PRESNELL, District Judge.

This case is before the Court on Plaintiffs Motion for Summary Judgment (Doc. 45), Defendant’s Motion for Summary Judgment (Doc. 46), Plaintiffs response (Doc. 48), and Defendant’s response (Doc. 49). The Court held a hearing on November 17, 2003. Upon careful consideration of the applicable law, the Court DENIES Plaintiffs Motion for Summary Judgment (Doc. 45); GRANTS Defendant’s Motion for Summary Judgment (Doc. 46); and DISMISSES this case for lack of a subject-matter jurisdiction.

I. Background

On January 31, 2001, Defendant, City of Casselberry, Florida (“City”) revoked an adult entertainment license it issued to Seminole Entertainment, Inc., (“Rachel’s”). Before then, Rachel’s operated as an erotic dance club in the City, and Plaintiff, Pauline Koziara (“Koziara”), performed there as an erotic dancer. While Rachel’s license was revoked, Koziara could not perform at Rachel’s. She did, however, continue to perform elsewhere, and she does not allege that she suffered any economic loss. Furthermore, Rachel’s has recently obtained another adult entertainment license, and Koziara again performs there.

Soon after the City revoked Rachel’s adult entertainment license, Rachel’s pursued state-court judicial review of the City’s decision to revoke the license. 1 Later, on July 22, 2002, Rachel’s and Koziara jointly filed the instant case. On account of the earlier proceedings, the Court entered summary judgment against Rachel’s, finding that its claims were barred by the doctrine of res judicata. (Doc. 34). Ko-ziara’s claims remain pending in this Court.

In the instant case, Koziara challenges certain provisions of the City’s Adult Entertainment Code (“City Code”) as allegedly violative of the First, Fifth, and Fourteenth Amendments to the United States Constitution. Specifically, Koziara argues that:

A. [City Code Sections 14-92 and 14-93, which relate to suspension and revocation of adult entertainment licenses based on certain unlawful conduct,] violate due process and constitute an unconstitutional prior restraint (unchecked discretion) in violation of the First, Fifth, and Fourteenth Amendments to the United States Constitution.
B. Sections 14-92 and 14-93 do not further a substantial government interest and do not constitute the least-restrictive means to further the City’s interest, in violation of the First and Fourteenth Amendments to the United States Constitution. Further, [those Sections] and the revocation of Rachel’s adult entertainment license constitutes an unconstitutional prior restraint because same prohibits [sic] the presentation of entertainment that is protected by the First and Fourteenth Amendments to the United States Constitution and punishes the ownership of Rachel’s without *1227 establishing actual or constructive knowledge of criminal activity.
C. [The City’s] laws, Chapter 14, including Sections 14-92 and 14-93, constitute an unconstitutional prior restraint because they do not provide prompt judicial review or an automatic stay in a license revocation or suspension proceeding in violation of the First and Fourteenth Amendments to the United States Constitution.

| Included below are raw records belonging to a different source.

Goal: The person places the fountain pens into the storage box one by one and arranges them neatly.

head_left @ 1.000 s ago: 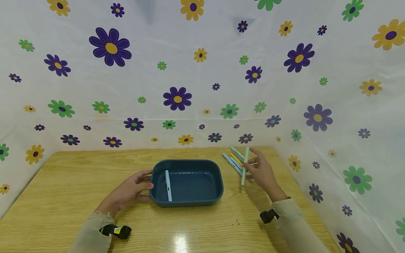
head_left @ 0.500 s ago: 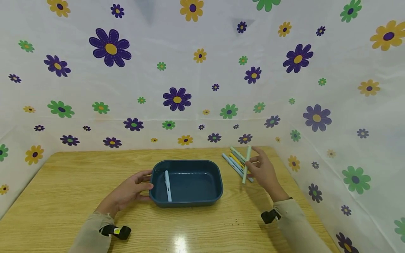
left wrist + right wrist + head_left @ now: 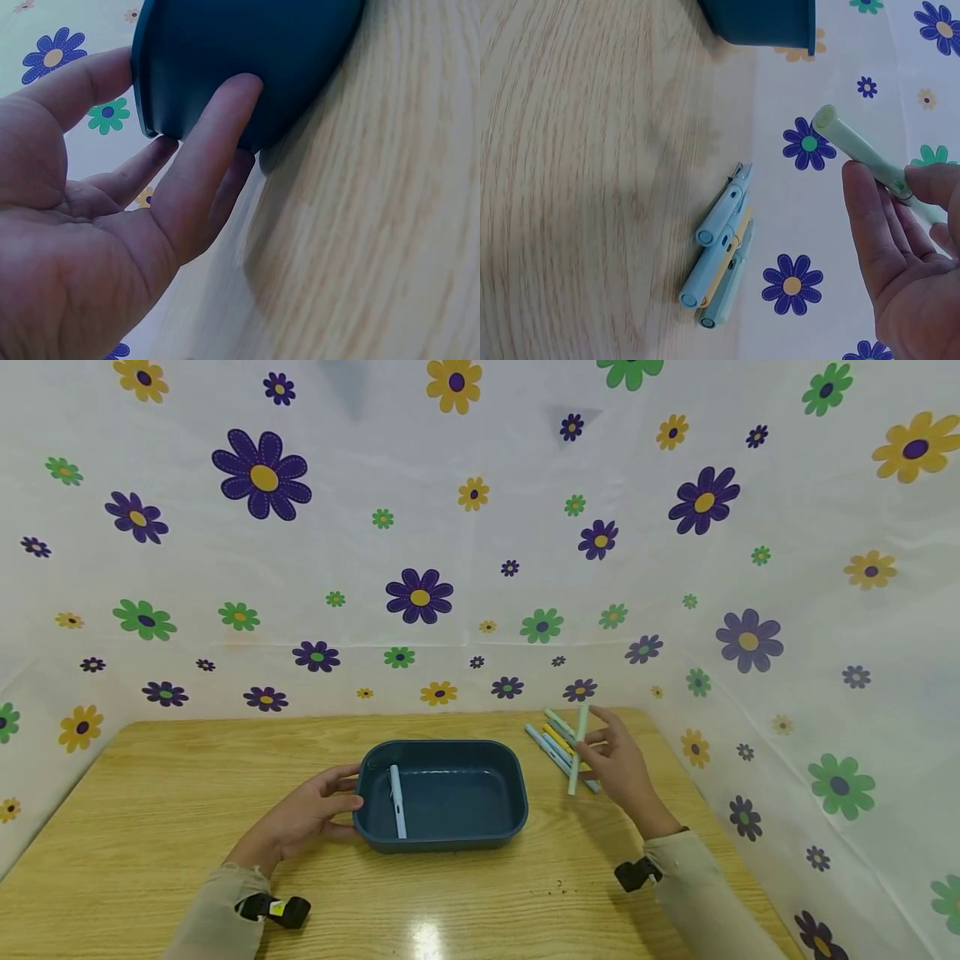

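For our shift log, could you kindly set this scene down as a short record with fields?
Left hand: touching the left end of the dark blue bin
Right hand: holding a pale green pen off the table
Inside bin: one light blue pen, near the left end
Right of bin: bunched pens in light blue, yellow and green
Backdrop: white flower-print sheet

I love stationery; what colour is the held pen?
The pen is pale green, clearest in the right wrist view.
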Demonstrator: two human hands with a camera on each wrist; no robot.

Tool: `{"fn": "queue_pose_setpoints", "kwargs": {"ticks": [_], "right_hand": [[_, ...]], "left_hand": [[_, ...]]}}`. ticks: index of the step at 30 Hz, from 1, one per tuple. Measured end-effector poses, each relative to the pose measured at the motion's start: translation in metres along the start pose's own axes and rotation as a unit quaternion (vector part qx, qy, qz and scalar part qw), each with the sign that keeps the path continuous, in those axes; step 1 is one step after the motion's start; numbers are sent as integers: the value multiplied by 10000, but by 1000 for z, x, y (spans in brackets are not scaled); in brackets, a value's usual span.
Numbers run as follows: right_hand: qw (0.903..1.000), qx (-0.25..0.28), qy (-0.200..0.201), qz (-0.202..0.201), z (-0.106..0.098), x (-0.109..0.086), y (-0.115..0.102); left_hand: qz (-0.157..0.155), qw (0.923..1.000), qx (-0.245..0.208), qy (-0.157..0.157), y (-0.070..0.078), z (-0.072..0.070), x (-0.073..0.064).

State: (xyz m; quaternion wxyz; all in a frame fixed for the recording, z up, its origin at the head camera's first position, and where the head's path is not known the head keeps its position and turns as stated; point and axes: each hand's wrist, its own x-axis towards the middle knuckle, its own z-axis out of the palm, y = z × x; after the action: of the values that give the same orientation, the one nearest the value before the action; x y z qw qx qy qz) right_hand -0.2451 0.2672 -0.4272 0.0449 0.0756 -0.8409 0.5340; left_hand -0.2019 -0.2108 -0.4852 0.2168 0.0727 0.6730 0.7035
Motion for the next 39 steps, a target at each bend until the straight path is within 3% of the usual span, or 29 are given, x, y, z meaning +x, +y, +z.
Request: {"fn": "queue_pose_setpoints", "kwargs": {"ticks": [20, 28, 39], "right_hand": [[9981, 299, -392, -383, 41, -6, -40], [9962, 485, -726, -39, 65, -7, -52], [9965, 124, -826, 105, 112, -7, -61]], "left_hand": [[50, 9999, -86, -50, 0, 1, -3], [14, 10000, -81, -2, 1, 2, -3], [-226, 9993, -282, 47, 6, 5, -3]]}}
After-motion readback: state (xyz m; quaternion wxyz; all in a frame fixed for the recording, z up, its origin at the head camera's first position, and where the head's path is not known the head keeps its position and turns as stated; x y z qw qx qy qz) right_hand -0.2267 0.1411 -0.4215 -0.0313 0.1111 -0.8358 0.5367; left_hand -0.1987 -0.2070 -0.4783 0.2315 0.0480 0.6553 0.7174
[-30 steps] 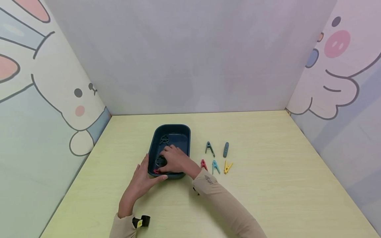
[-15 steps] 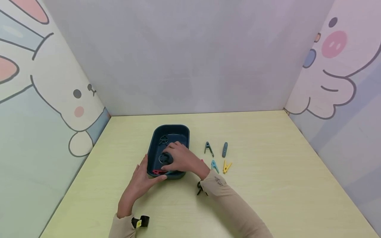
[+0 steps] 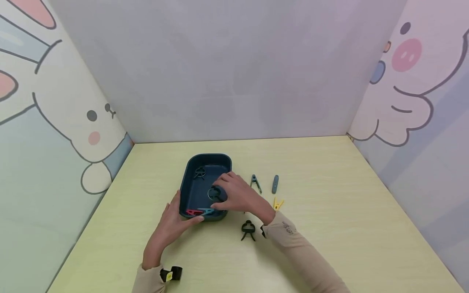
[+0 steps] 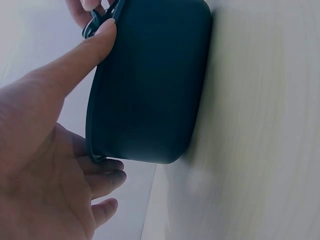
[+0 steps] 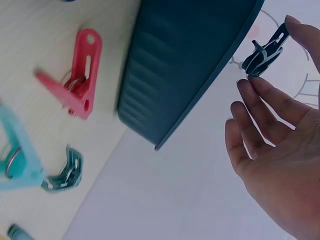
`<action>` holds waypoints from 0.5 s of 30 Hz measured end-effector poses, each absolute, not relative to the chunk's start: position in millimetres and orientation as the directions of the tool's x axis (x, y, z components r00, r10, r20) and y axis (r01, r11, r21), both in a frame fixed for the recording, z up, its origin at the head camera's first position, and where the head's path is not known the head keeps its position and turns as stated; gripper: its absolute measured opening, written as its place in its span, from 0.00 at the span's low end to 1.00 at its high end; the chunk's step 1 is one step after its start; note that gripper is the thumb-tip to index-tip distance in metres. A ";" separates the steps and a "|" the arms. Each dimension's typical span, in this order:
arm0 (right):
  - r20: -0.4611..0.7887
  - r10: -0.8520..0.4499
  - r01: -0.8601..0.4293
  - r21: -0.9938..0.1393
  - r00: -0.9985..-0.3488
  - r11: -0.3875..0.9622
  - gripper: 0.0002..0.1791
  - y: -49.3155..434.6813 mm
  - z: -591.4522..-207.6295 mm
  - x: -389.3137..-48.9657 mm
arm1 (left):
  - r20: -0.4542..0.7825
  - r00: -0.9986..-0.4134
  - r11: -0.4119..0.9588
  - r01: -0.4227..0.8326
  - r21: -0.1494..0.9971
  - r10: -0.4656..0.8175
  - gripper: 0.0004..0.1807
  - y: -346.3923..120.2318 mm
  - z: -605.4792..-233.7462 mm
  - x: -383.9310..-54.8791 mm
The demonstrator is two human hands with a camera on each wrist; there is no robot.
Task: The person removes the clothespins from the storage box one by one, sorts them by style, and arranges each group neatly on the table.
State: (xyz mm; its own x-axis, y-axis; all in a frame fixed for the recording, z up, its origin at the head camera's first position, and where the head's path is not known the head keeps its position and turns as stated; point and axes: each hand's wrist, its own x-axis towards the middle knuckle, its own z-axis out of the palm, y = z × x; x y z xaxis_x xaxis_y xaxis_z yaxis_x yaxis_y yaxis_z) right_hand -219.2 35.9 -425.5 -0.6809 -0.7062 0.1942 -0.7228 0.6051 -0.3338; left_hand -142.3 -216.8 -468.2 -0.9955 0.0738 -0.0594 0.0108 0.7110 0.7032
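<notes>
My right hand point(image 3: 239, 195) pinches a dark green spring clip point(image 5: 265, 54) between thumb and fingertips, above the right side of a dark blue tray point(image 3: 198, 191). My left hand point(image 3: 169, 228) rests at the tray's near left corner. Its thumb lies on the near rim, and its fairly straight fingers run along the left wall. Inside the tray, another dark spring clip point(image 3: 199, 172) lies toward the far left. A red clothespin point(image 3: 193, 212) and a light blue clothespin point(image 3: 207, 211) lie along the near end.
Right of the tray are a grey-green clothespin point(image 3: 256, 183), another on its side point(image 3: 275, 184) and a yellow one point(image 3: 278, 203). A black clip point(image 3: 248, 230) stands nearer. The right wrist view shows a red clothespin point(image 5: 86, 75) and a light blue one point(image 5: 20, 150) on the table.
My right hand has moved right across the tray with the spring clip, uncovering the red and light blue clothespins inside and the black clip on the table. My left hand stays at the corner.
</notes>
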 end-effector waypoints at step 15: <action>0.244 -0.643 -0.686 -0.325 -0.726 0.651 0.32 90.4 -435.7 -204.7 | -0.093 -0.994 0.707 -0.023 0.706 0.061 0.68 -217.2 -466.8 -141.9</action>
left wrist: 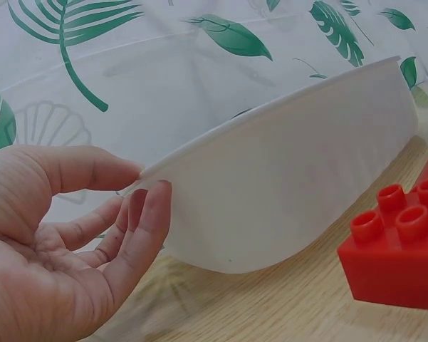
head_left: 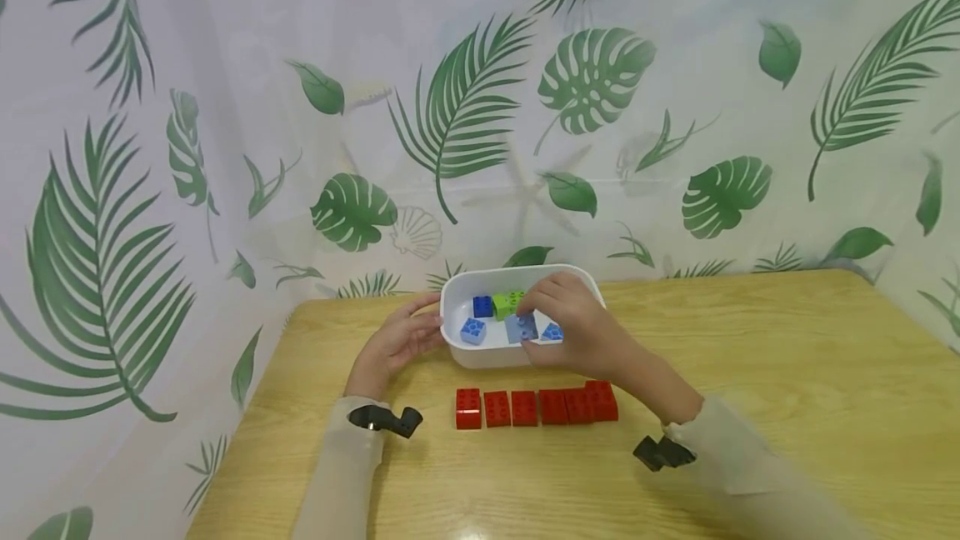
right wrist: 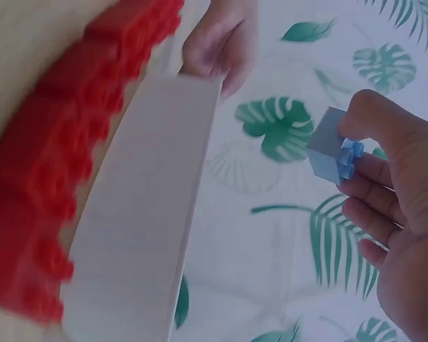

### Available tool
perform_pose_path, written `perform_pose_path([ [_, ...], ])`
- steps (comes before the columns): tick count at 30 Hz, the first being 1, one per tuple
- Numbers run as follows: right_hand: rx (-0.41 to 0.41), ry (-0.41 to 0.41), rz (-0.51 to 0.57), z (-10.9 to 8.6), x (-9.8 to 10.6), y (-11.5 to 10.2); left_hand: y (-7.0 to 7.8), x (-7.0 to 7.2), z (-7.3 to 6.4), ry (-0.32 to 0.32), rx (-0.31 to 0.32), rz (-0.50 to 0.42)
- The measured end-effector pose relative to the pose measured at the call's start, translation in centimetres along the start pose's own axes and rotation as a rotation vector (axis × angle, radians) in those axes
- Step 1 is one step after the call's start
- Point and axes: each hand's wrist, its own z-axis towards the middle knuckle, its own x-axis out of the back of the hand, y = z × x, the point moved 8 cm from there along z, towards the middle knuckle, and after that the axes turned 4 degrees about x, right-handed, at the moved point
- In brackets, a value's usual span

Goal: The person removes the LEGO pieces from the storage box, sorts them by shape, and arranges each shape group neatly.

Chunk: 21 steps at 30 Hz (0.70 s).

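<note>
A light blue toy brick (right wrist: 327, 146) with studs is pinched between the thumb and fingers of my right hand (head_left: 573, 319). In the head view this hand overlaps the right part of a white plastic tub (head_left: 487, 357); the right wrist view shows the brick held apart from the tub's wall. At the tub's left end, my left hand (left wrist: 64, 228) holds the rim, thumb at the edge and fingertips against the outer wall. Inside the tub lie a dark blue brick (head_left: 482, 307), a lime green brick (head_left: 501, 307) and light blue bricks (head_left: 473, 331).
Several red toy bricks (head_left: 497, 409) stand in a row on the wooden table (head_left: 525, 473), just in front of the tub. The right-hand ones sit close together. A white curtain (head_left: 480, 123) with green leaf prints hangs behind the table and along its left side.
</note>
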Motion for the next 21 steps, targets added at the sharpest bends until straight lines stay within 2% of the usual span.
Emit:
perform_pose_path([
  [5, 0.023, -0.031, 0.033, -0.1, -1.1, -2.9, 0.1, -0.1, 0.0, -0.008, -0.006, -0.006],
  [9, 0.032, -0.098, 0.039, -0.1, -2.4, -4.6, 0.2, -0.2, 0.0, -0.031, -0.026, -0.003],
  [14, 0.021, -0.190, 0.041, -0.4, -4.2, -6.1, 0.1, 0.0, -0.1, -0.023, -0.020, 0.003],
  [21, 0.040, -0.252, 0.001, -0.9, -5.6, -7.1, 0.1, 0.1, 0.0, -0.003, -0.003, 0.012],
])
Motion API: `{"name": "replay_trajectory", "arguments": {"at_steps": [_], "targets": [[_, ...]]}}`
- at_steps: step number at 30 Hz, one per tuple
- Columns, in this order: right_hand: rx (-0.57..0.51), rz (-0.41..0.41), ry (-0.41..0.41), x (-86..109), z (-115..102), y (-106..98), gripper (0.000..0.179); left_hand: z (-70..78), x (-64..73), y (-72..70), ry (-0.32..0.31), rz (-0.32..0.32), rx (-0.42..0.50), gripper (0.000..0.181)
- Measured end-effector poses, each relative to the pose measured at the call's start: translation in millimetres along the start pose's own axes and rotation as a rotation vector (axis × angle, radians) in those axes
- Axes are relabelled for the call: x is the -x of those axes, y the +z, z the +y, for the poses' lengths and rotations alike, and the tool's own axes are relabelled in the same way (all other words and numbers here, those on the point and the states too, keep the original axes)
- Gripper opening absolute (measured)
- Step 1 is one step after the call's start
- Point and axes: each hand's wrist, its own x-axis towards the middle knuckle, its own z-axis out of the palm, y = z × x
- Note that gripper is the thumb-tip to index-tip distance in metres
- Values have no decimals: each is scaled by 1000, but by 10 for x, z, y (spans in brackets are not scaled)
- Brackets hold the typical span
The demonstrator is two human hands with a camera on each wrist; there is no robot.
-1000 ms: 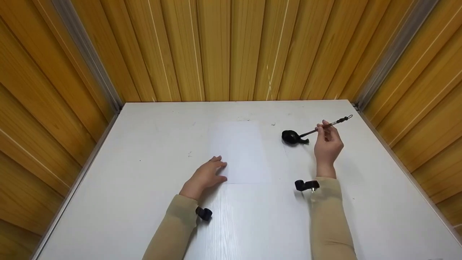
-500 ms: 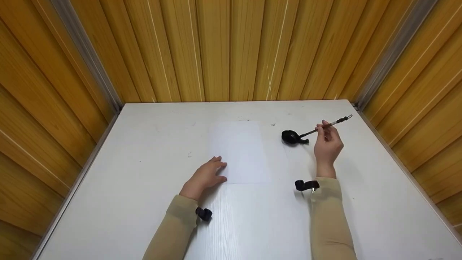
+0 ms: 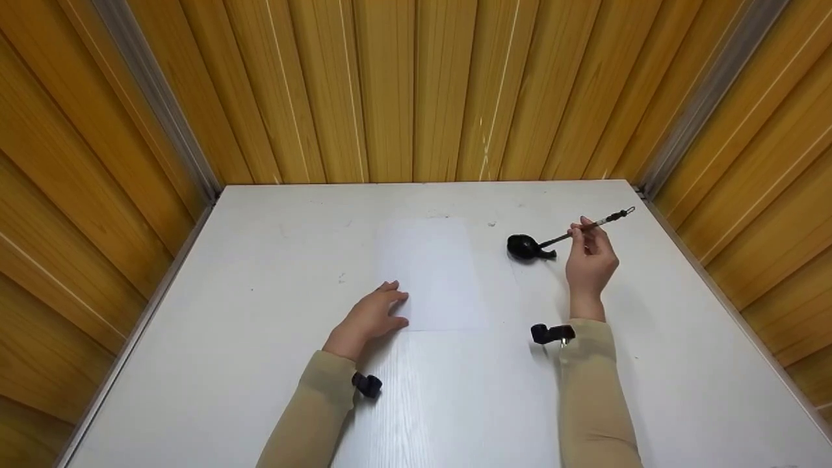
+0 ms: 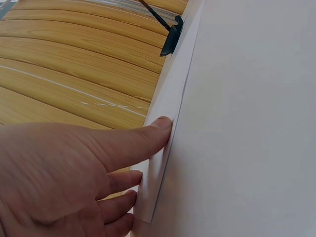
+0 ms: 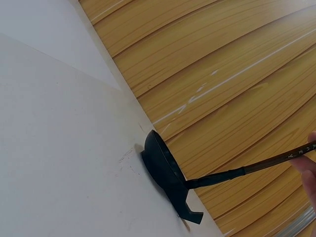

Koziara seeks declaratory judgment that the City Code, in general, and Sections 14-92 and 14-93, in particular, are unconstitutional, and Koziara further requests a permanent injunction to prohibit enforcement of the City Code.

On September 2, 2003, the City and Koziara filed cross-motions for summary judgment in this matter. Koziara raised the aforementioned arguments, and the City argues that Koziara does not have standing to raise them.

II. Standard of Review

A federal court cannot infer standing from argumentative averments in the pleadings. FW/PBS, Inc. v. City of Dallas, 493 U.S. 215, 231, 110 S.Ct. 596, 107 L.Ed.2d 603 (1990) (citations omitted). A party who alleges standing bears the burden of clearly alleging facts to demonstrate that she is the proper one to invoke judicial resolution of a dispute. Id. If a party fails to make those necessary factual allegations, the party has no standing. Id.

For claims properly put before the court, if a party files a motion summary judgment, judgment “shall be entered forthwith if the pleadings ... show that there is no genuine issue as to any material fact and that the moving party is entitled to a judgment as a matter of law.” FED. R. CIV.P. 56(c).

III. Analysis

At issue is the whether Koziara has standing to challenge either or both the City Code, in general, or Sections 14-92 and 14-93, in particular. This raises two sub-issues: specifically, what are the proper characterizations of Koziara’s claims, and on the basis of those claims, can she obtain the relief she seeks?

Article III of the U.S. Constitution, in relevant part, provides that the “judicial Power shall extend to all Cases, in Law and Equity, arising under this Constitution ....” U.S. CONST. Art. Ill, § 2 (emphasis added). This language requires that a party’s claim present three things before it or the party may stand to invoke a federal court’s jurisdiction:

(1) “injury in fact,” by which we mean an invasion of a legally protected interest that is “(a) concrete and particularized, and (b) actual or imminent, not conjectural or hypothetical;” ...; (2) a causal relationship between the injury and the challenged conduct, by which we mean that the injury “fairly can be traced to the challenged action of the defendant,” and has not resulted “from the independent action of some third party not before the court;” ... and (3) a likelihood that the injury will be redressed by a favorable decision, by which we mean that the “prospect of obtaining relief from the injury as a result of a favorable ruling” is not “too speculative,”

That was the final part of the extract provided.